Sunday, January 8, 2012

Why Do I Wait So Long to Write????

Well, here I am, approaching two months after my last blog post, and I can’t remember many details over the last several weeks. I can barely remember what I eat for breakfast on a day when I am not tired and have nothing to do, so this should be no surprise to me. But, for some reason, I always return to this place, waiting for something to come to my mind to write about. I will now pursue, as always, to inform you of what has occurred in my life, what God has been teaching me, and anything else that comes to mind.

Since my last post, I have successfully completed my first semester of college (yay!!!), almost completed my first Christmas break of college, gone to Passion Conference-and I am so blessed because of it-and done a whole lot of nothing. Christmas break has been more of relaxation than those in high school. In high school it was always consumed by writing Internal Assessments-something for IB for those that don’t know-and my Extended Essay. I always read books, which I have done this break, but this time for pleasure, and focused on the next semester of school. This time around, I am almost reluctant to see the break go. I absolutely love Carson-Newman, but I love my home too. Unfortunately, it has taken my nineteen years to figure that out. I knew Decatur was special, but I never knew how special until I left. Don’t get me wrong, Decatur can be the #2 most boring place on earth, right behind Jefferson City, but it is the people that make the place, not the other way around. My friends, even though most will go away to college, are still found here. But I know that it is not the time for me to be in Decatur. As mentioned several times at Passion, we have seasons in our lives:

“There is an occasion

for everything,

and a time for every activity

under heaven;”-Ecclesiastes 3:1

I will be at Carson-Newman on Wednesday because that is where God wants and needs me to be.

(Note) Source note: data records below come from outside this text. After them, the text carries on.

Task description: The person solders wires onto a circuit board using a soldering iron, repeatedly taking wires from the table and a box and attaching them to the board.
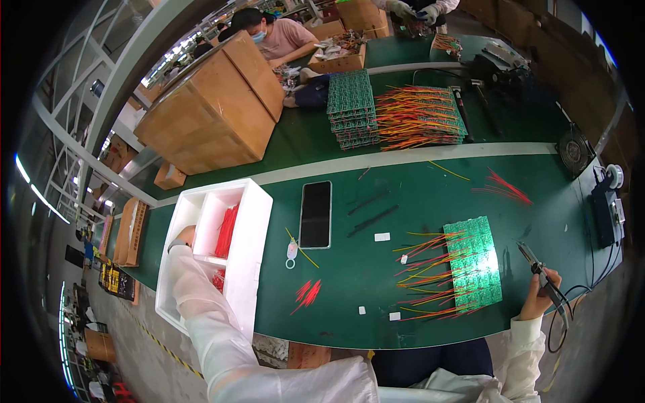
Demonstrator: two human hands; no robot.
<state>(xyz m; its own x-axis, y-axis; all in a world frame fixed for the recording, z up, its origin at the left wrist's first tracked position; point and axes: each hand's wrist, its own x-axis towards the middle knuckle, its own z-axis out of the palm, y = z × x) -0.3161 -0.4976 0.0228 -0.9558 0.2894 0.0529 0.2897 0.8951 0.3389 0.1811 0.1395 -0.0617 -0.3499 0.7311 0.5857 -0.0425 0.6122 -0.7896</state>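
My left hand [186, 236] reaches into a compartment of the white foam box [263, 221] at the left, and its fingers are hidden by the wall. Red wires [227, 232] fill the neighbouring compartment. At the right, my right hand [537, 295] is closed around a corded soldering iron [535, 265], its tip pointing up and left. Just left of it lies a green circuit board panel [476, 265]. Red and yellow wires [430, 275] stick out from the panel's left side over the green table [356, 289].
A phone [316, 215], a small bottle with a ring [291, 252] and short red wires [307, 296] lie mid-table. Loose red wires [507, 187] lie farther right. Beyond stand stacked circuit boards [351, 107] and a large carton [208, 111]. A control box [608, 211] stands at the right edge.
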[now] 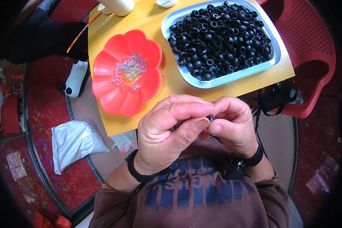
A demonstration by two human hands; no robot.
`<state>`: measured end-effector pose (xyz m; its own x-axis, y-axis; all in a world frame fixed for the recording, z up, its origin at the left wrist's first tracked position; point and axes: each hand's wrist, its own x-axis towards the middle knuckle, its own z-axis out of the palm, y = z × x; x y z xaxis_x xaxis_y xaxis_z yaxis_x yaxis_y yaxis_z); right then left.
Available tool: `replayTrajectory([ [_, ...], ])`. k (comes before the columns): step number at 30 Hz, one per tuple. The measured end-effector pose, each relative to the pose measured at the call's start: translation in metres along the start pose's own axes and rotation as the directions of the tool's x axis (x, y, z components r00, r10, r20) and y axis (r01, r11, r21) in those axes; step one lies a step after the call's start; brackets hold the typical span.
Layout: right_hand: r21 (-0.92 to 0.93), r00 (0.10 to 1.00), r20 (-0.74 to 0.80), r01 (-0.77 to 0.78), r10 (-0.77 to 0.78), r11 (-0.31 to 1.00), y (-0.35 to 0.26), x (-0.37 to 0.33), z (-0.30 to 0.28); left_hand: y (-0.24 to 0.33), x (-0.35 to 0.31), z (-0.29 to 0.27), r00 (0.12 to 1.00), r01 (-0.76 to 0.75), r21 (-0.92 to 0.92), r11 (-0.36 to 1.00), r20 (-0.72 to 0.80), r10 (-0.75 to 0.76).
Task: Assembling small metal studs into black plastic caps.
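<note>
Just in front of the table's near edge, my left hand [166,127] and my right hand [235,127] meet fingertip to fingertip. Pinched between them is a small black hollow part [210,118], mostly hidden by my fingers and thumbs. It resembles the loose rounded black parts [220,38] with open ends, heaped in a light-blue tray [195,82] beyond my hands. To the left stands a red flower-shaped bowl [106,76], with many tiny shiny metal pieces [131,68] scattered over its bottom.
The yellow wooden table [167,86] carries a white cup [119,5] and a crumpled white scrap [166,3] at the back. A red plastic chair [307,41] stands right. On the left are a white plastic bag [76,142] and a white rounded object [76,78].
</note>
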<state>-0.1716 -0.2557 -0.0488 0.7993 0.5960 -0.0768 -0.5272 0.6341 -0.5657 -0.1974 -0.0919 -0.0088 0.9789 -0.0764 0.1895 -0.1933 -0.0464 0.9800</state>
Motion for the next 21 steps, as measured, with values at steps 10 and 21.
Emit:
replayTrajectory([
  [10, 0.32, 0.993, 0.089, -0.108, 0.084, 0.941, 0.009, -0.001, -0.005, 0.002, 0.001, 0.0, 0.998, -0.03, 0.005, 1.0, 0.063, 0.03],
  [21, 0.307, 0.994, 0.07, -0.107, 0.089, 0.946, 0.006, 0.0, -0.004, 0.004, -0.004, -0.004, 0.998, 0.053, -0.01, 0.999, 0.035, -0.052],
])
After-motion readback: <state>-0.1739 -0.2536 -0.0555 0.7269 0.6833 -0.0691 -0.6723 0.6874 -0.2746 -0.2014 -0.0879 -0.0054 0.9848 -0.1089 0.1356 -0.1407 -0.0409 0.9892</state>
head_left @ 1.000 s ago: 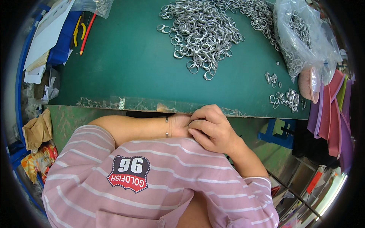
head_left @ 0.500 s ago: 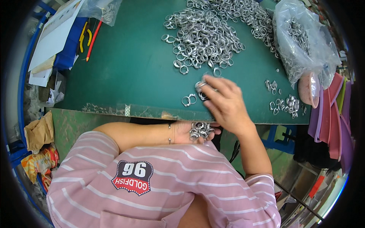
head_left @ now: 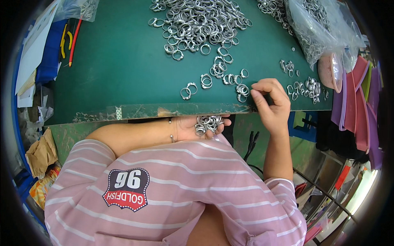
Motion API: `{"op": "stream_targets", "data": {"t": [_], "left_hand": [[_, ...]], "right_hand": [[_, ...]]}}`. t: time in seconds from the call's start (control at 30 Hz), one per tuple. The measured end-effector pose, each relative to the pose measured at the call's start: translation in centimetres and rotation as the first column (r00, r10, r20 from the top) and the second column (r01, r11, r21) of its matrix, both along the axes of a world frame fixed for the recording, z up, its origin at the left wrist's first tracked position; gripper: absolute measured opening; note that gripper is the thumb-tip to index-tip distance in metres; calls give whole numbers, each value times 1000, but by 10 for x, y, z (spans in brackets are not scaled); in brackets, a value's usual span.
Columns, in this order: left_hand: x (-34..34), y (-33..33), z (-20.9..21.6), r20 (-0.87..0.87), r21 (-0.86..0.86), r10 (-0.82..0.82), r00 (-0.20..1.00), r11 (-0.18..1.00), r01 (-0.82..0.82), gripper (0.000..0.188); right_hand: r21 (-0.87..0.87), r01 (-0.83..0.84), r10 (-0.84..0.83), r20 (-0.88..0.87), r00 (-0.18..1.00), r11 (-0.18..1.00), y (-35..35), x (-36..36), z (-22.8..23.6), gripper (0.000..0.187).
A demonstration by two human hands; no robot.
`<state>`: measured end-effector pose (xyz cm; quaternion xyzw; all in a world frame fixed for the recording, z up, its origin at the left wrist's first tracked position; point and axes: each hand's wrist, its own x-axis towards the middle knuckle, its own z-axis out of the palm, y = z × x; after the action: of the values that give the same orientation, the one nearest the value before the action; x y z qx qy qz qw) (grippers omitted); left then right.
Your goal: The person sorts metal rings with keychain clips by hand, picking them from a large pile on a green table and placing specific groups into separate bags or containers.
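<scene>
My left hand (head_left: 186,128) is palm up just below the table's front edge, its fingers curled around a small heap of silvery metal rings (head_left: 208,124). My right hand (head_left: 274,102) is over the front edge, farther right. Its thumb and index finger are pinched close together at the edge of a couple of rings (head_left: 242,89); the contact is small and partly hidden. Several loose rings (head_left: 218,67) lie spread to the left of those fingertips, with a pair (head_left: 188,91) nearest the edge. Behind them spreads a large pile of rings (head_left: 201,22).
The green tabletop (head_left: 115,61) has a worn front edge. At right are a clear bag of rings (head_left: 312,37), a pink bowl (head_left: 328,67) and small groups of metal parts (head_left: 305,88). Yellow-handled pliers (head_left: 63,41) and a red pen-like tool (head_left: 75,43) lie at left.
My right hand has moved right, off the loose rings, which now show spread out in front of the pile. The left hand still cups its rings. The whole view has shifted somewhat.
</scene>
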<state>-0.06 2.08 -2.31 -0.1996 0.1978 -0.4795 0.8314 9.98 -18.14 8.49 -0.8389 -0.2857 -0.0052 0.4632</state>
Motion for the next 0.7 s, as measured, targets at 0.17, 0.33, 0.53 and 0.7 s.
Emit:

Trying not to repeat myself completely from the last post, I would like to reiterate how BLESSED I am. Really, I am. For some reason, God has been pounding that into my head over the last few months. Even though life has its trials and hardships, I am still blessed.

I’m trying not to ramble, but I have one more thing to share. This is also a slight confession on my part, but more of a revelation. God has given me a strange ability to explain things in a way that makes sense to people (I know I confuse people a lot, but when God illustrates something for me, I, fortunately, share it with clarity). Recently, especially after being at college, this “ability” has taken a hiatus. Until very recently has this remained. On the way back from Passion, I was told many things. One of which is that the body of Christ is a quilt. Just as one would not dismember a patch from a quilt, we don’t need to dismember the body of Christ. This can come in many forms. Whether critiquing worship services, college ministries, or people, when you tear apart a quilt, it no longer serves its purpose- to give warmth. Just as a quilt cannot work separately, the body of Christ cannot function dismembered. Fans of a sports team- I am taking no allegiances at this time- do not cheer against one member of the team during a big game, but rather build them up. How much more important is the goal of Christ than a sports event? Much, much more, I say.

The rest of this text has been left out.